Pela mais ardilosa e perturbadora das tiranias, que carinhosamente chamamos de “Ditadura da Beleza” e cujo arauto oficial não poderia ser outro que não a mídia. Ignorada pela maioria da população, a opressora mão-de-ferro deste regime está presente na vida de todos os povos, permeando o cotidiano de cada indivíduo e impondo subliminarmente seus ditames cruéis e inflexíveis: cabelos lisos, silhueta esbelta e um manequim 36 para as mulheres; e um corpo musculoso, barriga trincada e queixo quadrado para os homens.

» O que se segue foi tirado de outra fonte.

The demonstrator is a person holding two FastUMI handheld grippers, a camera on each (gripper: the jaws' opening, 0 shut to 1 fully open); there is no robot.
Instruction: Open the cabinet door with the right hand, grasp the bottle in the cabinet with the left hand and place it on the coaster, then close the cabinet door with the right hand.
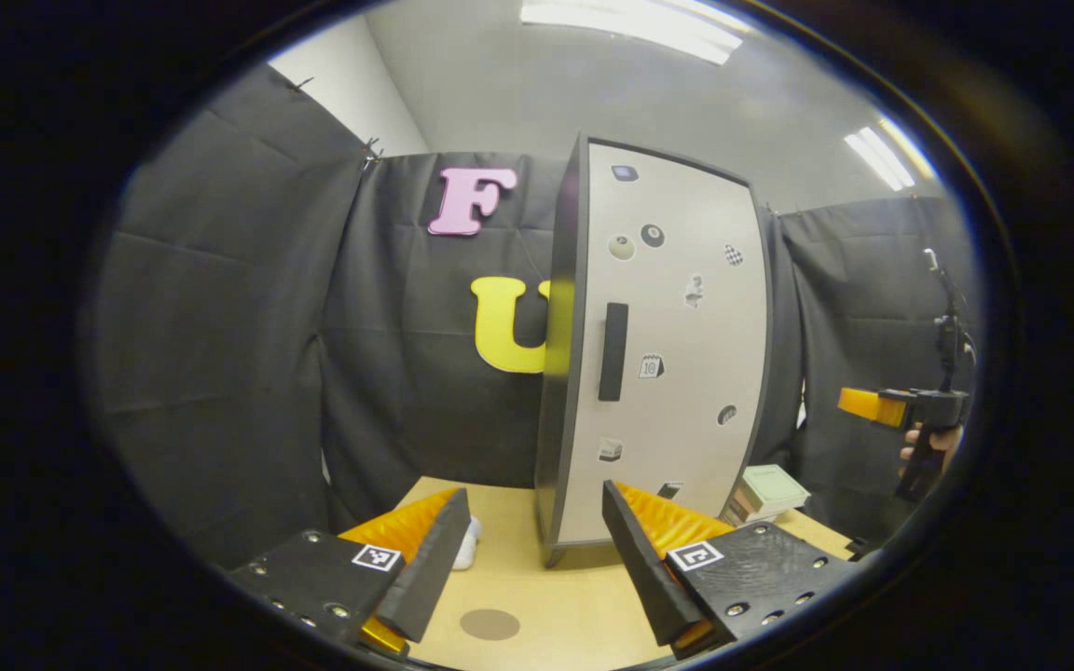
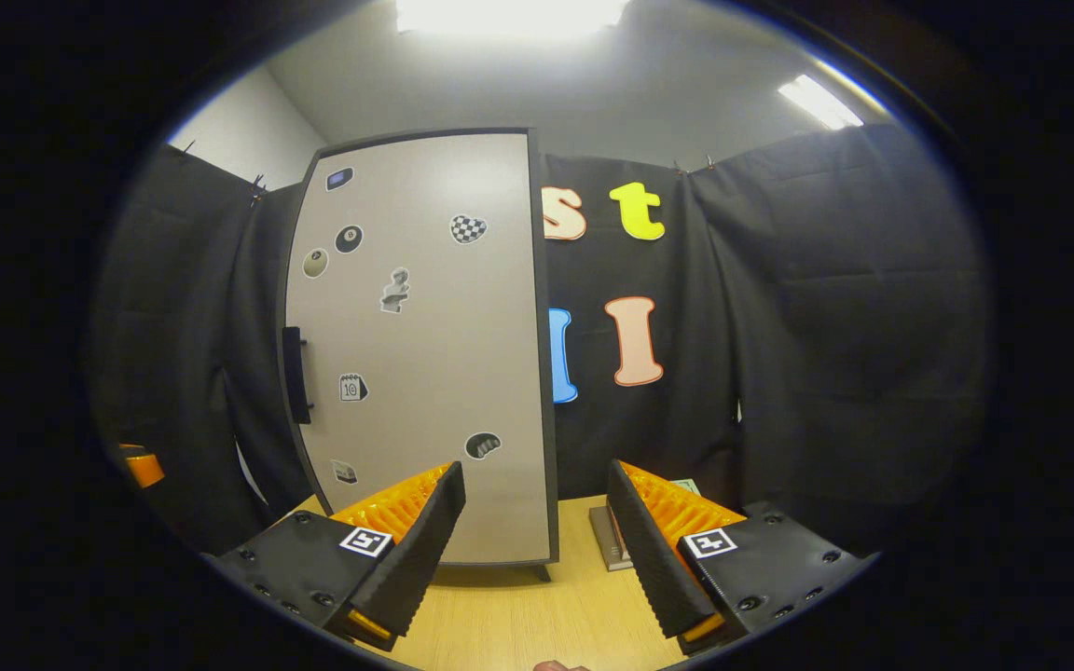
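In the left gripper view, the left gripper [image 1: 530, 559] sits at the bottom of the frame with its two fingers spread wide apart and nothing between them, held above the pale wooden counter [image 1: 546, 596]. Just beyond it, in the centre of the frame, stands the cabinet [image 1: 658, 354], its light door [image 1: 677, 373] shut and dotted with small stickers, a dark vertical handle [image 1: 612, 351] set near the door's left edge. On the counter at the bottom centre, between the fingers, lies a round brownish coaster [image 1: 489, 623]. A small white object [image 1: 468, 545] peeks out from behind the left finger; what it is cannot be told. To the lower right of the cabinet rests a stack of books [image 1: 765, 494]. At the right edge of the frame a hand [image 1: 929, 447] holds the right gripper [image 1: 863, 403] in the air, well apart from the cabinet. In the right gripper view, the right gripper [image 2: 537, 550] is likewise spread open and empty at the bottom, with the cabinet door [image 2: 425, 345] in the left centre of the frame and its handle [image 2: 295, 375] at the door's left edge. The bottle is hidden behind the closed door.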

Quem não se encaixar nesse perfil comete crime contra o sistema, podendo ser punido com o completo repúdio da sociedade – além da já mencionada autoestima baixa. Ser feio (três batidas rápidas na madeira!) em nossos tempos, pode levar à total obsolescência existencial.

 

Na busca por se encaixar no padrão físico dos deuses gregos, vale tudo. Inclusive colocar a vida em risco. Casos de pessoas que se submetem a cirurgias estéticas arriscadas e desnecessárias são mais comuns do que se pensa. Tem muita gente que, ao ter sua plástica negada pelo médico sob a alegação de ser um procedimento demasiado perigoso, procura um médico “meia-boca” e irresponsável para executar a desejada transformação. O resultado disso? Os números podem contar: 33% dos processos contra médicos é resultado de lipoaspirações malsucedidas. E essa conta não inclui as outras operações plásticas, nem os casos de ingestão de anabolizantes proibidos, nem os de pílulas de emagrecimento com poderes milagrosos muito questionáveis. Bulimias, anorexias, vigorexias e mortes resultantes dessa busca frenética aumentam a cada ano.

 

Estar satisfeito com a própria aparência mesmo que ela não se encaixe nos padrões que a mídia proclama é algo que não pode ser alcançado sem grandes sacrifícios sociais e uma semidivina força mental. Engana-se, porém, quem acredita que obedecer às exigências dessa ditadura traz paz e felicidade. E são os números, neutros, imparciais e linguarudos, que nos dão essa informação. Uma pesquisa realizada com 200 modelos apontou que 20% delas têm anorexia, 15% sofre com bulimia, 30% são atacadas por crises depressivas e quase todas estão insatisfeitas com a aparência que possuem. “Ora”, você se pergunta, “não há sossego e tranquilidade nem dentro nem fora desse regime de vaidades?”. Não. Um mundo em que todos são saudáveis e satisfeitos com sua aparência ainda é uma realidade muito distante. Talvez, um dia os números nos tragam melhores notícias.